Reputation: 178
I have the following sample log format in the log file
[01/18/2024 23:59:58 job100305.mydomain.com dbmy.db18.import 3823039] {"PREFIX":"ZaoBzgriEBMAIglWABgEZg","LEVEL":"info","MESSAGE":"received\n"}
[01/18/2024 23:59:58 job100129.mydomain.com db.db5.my-route 2423585] {"ELAPSED":"0.036","PREFIX":"ZaoBzgriFH4AJIMBAALvAw","LEVEL":"info","MESSAGE":"finished in 0.036\n","ROUTINGKEY":"mydomain11016.Interface.DistributeManager.InboundDistributor.RemotePutMessageBatch"}
...
So I have this log file name such as
mylog-2024-01-19_00001
mylog-2024-01-19_00002
mylog-2024-01-19_00003
....
mylog-2024-01-19_00023
one for each hour in a day on the same folder. These files are huge files (ex: ~4TB each). So I have difficulty reading content from these files.

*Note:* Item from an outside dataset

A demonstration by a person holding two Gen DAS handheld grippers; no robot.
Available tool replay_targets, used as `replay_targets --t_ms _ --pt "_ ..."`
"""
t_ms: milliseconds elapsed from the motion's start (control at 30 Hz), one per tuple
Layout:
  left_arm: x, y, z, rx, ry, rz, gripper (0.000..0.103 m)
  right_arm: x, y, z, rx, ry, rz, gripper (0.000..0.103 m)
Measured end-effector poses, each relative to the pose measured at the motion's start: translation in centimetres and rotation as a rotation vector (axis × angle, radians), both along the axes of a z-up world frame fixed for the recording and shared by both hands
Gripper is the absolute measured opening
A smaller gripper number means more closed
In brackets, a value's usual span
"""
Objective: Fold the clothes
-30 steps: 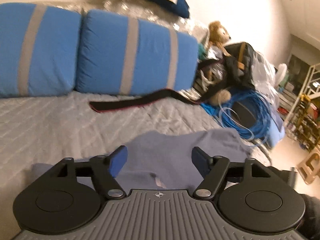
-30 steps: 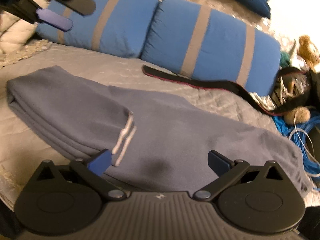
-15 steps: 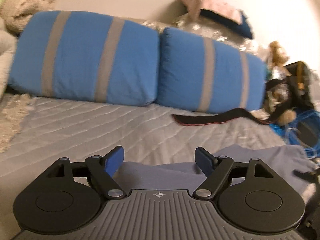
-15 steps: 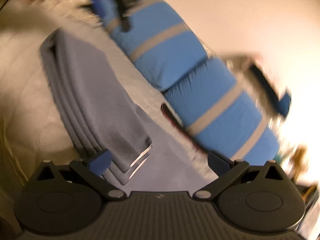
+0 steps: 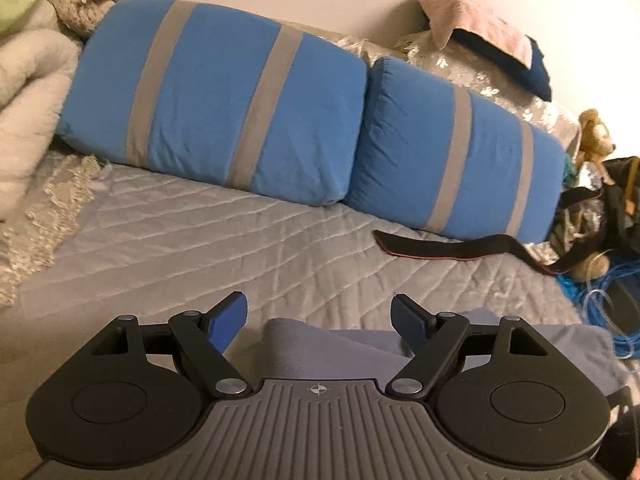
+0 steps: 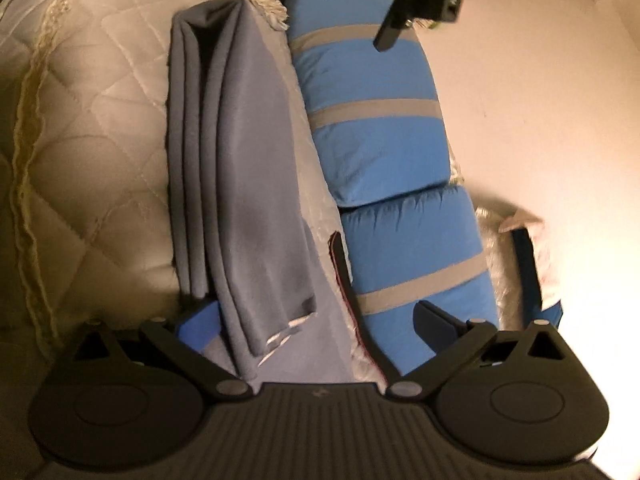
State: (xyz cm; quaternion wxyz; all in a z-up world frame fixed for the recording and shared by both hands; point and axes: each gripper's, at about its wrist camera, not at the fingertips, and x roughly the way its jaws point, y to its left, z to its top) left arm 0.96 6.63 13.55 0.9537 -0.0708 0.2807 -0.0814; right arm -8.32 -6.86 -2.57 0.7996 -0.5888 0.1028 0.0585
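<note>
The grey garment lies folded lengthwise into a long strip on the quilt, parallel to the two blue pillows at the wall. In the right wrist view, which is rolled on its side, the strip's long axis runs from 6 o'clock up to 12 o'clock, straight away from the right gripper; its near end, where pale hem edges show, sits between the widely spread jaws, with the left pad tucked beside or under the stacked layers, though no pinch can be seen. The left gripper has just been opening and stands wide with nothing pressed between its pads; the far rounded end of the garment lies just under it at 6 o'clock in its own view. In the right view the left gripper appears at 12 o'clock, above that far end. So each hand has one end of the strip, and the right one is nearer to a hold. The likely next fold brings one end over the other along the long axis, so the right jaws would need to shut on all layers together; a loose layer could slip and spoil the stack
</note>
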Motion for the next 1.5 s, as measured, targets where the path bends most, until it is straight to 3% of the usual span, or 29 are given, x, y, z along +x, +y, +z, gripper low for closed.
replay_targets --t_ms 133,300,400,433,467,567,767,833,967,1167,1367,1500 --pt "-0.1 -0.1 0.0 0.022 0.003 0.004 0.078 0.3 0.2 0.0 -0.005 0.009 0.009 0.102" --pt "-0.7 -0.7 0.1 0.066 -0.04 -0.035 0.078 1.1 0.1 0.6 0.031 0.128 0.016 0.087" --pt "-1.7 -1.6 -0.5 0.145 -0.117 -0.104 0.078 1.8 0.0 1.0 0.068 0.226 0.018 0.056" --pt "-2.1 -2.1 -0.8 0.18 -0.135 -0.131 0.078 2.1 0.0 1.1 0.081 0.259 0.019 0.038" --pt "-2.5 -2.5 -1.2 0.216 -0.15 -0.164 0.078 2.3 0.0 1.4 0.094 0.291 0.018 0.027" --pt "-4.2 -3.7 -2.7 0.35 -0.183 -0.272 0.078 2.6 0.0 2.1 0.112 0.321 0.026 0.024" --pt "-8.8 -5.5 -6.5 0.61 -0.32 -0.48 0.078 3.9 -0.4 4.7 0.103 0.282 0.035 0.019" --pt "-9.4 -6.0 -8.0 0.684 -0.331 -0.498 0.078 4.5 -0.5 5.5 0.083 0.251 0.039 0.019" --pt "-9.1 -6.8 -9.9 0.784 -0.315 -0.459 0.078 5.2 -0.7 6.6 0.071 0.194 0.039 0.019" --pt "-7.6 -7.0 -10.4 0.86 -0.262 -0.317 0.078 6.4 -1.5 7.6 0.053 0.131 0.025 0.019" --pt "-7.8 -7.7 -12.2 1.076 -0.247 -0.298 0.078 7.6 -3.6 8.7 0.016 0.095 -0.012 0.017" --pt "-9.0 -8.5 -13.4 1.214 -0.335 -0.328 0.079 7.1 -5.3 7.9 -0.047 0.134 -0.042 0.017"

So I need to write a shell script which should make use of the parallel command to parse the content of the file. I can able to access following machines from the current machine.
dev1.mydomain.com
dev2.mydomain.com
....
dev10.mydomain.com
And I have ssh keygen exchange enabled with all these machines. That means I can able to ssh to these machines without password. And I have the sshloginfile at my home directory with all the above domains with the configuration on how many threads should be running
4/ dev1.mydomain.com
4/ dev2.mydomain.com
...
4/ dev3.mydomain.com
Now I need a shell script which should asynchronously fire the parallel command to grep the given text which should,
I have tried this script. But not sure what I'm doing wrong it is not producing any results.
#!/bin/bash
log_directory="/path/to/log/files" directory
start_date="2024-01-19"
end_date="2024-01-19"
output_file="parsed_logs.txt"
for log_file in $(ls $log_directory/mylog-$start_date*); do
date_part=$(echo $log_file | grep -oP '\d{4}-\d{2}-\d{2}')

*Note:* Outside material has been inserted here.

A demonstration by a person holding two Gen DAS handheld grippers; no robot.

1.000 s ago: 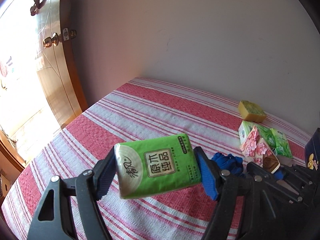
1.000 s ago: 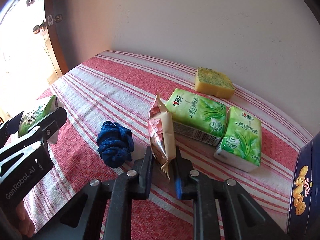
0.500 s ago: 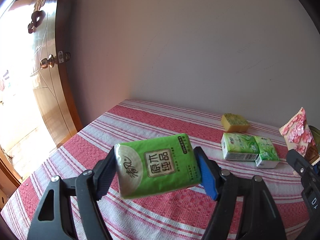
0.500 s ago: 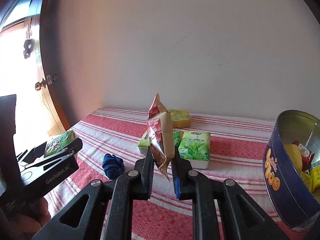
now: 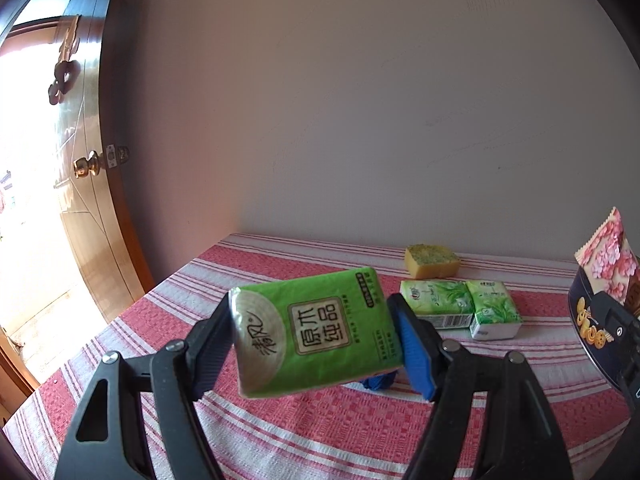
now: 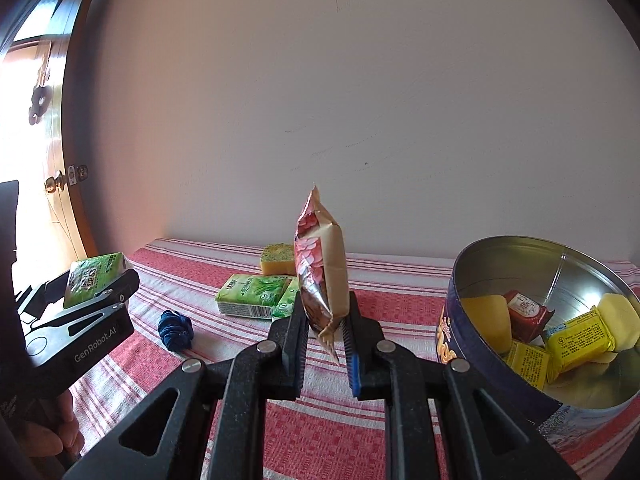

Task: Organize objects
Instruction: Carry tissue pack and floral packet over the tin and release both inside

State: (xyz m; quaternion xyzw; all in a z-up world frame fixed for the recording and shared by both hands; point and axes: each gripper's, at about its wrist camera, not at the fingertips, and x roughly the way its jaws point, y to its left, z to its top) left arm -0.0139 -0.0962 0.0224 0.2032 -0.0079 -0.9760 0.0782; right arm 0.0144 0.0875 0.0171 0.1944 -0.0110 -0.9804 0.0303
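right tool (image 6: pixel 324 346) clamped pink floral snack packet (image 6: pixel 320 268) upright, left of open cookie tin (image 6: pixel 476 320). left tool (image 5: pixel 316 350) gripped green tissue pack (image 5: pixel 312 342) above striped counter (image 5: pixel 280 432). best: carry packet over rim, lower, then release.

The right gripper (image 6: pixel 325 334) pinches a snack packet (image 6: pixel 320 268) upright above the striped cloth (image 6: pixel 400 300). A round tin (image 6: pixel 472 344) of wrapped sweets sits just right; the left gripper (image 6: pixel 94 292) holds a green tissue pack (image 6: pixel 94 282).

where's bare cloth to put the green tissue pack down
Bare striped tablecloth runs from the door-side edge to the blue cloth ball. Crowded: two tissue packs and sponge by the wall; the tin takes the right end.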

if [[ "$date_part" >= "$start_date" && "$date_part" <= "$end_date" ]]; then
dev_server=$(grep "$date_part" ~/sshlogins | awk '{print $2}')

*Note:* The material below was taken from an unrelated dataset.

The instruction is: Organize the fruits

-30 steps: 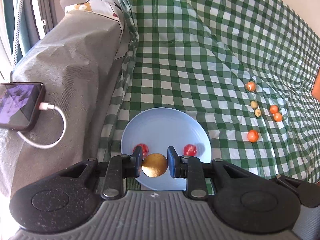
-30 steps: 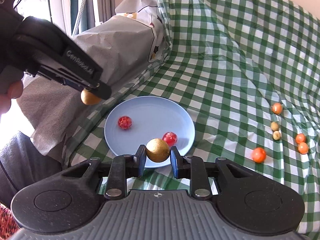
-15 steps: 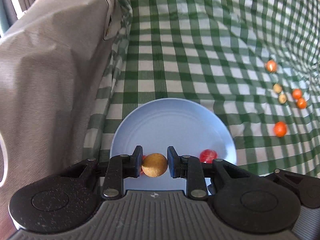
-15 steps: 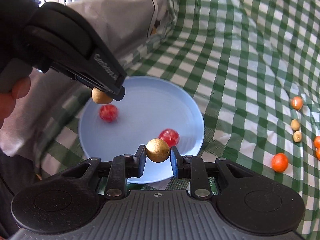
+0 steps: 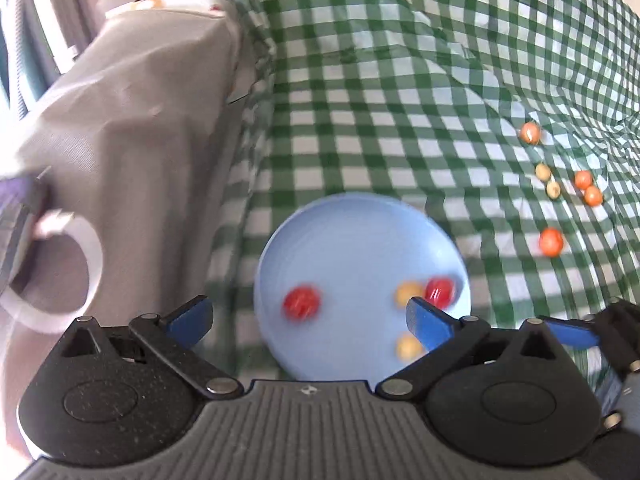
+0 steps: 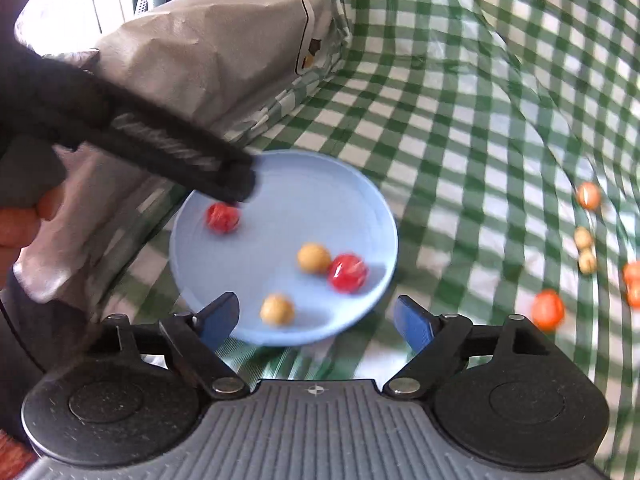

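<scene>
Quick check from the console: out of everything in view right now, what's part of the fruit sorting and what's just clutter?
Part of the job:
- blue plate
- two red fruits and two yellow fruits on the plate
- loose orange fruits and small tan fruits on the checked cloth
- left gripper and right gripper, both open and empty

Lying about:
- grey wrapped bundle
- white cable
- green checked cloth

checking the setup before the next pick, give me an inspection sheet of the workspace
surface: green checked cloth, wrinkled
job's things: blue plate holding two red fruits and two yellow fruits; six small fruits lie loose on the cloth to the right, four orange, two tan
clutter: nothing seen
grippers: left gripper open and empty; right gripper open and empty, jaws spread wide
cables: white cable looped on the grey cover, running to a dark device at the left edge
surroundings: grey cover over a bulky object left of the plate
</scene>
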Action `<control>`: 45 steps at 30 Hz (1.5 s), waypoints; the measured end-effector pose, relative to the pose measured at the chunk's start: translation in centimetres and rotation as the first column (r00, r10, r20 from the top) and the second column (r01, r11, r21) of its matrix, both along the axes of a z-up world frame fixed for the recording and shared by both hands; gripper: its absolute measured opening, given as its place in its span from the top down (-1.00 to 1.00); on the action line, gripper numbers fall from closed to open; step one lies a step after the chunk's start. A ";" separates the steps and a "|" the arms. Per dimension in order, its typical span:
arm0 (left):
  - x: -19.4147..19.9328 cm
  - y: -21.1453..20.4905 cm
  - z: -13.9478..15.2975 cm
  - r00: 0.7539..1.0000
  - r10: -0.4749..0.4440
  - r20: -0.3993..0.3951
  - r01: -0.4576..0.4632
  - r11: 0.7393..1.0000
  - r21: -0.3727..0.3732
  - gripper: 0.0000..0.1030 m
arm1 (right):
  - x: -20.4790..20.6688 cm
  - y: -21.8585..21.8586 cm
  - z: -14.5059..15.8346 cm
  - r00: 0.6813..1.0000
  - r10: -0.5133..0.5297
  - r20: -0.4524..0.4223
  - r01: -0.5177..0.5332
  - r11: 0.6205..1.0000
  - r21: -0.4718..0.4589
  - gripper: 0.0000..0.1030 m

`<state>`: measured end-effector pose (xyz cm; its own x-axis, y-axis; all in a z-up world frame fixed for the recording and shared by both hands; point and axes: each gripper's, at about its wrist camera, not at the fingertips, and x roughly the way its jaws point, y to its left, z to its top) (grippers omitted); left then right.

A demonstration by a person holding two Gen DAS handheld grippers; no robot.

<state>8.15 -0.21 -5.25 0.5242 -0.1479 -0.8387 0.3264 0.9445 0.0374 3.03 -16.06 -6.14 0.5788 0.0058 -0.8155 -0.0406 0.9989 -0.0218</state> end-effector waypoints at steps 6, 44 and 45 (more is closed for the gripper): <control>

parallel --sshloginfile ~/sshlogins -S $dev_server -j4 "grep 'your_search_pattern' {} >> $output_file" ::: $log_file
fi
done
echo "Parsing completed. Results are stored in $output_file."
Upvotes: 0
Views: 112
Reputation: 33740
From your description something like this may work:
[... select the dev server...]
[... set $date to 2024-02-21 ...]
ssh $dev parallel grep foo ::: /path/to/log/mylog-$date* > combined_output
If parallel
is not installed on $dev and the paths are the same:
[... select the dev server...]
[... set $date to 2024-02-21 ...]
eval parallel -S 4/$dev grep foo ::: /path/to/log/mylog-$date* > combined_output
Upvotes: 0
Reputation: 29
One aspect of what you are trying to do that isn't clear: what is on your local machine and what is on the remote server? I suspect this is related to your issue.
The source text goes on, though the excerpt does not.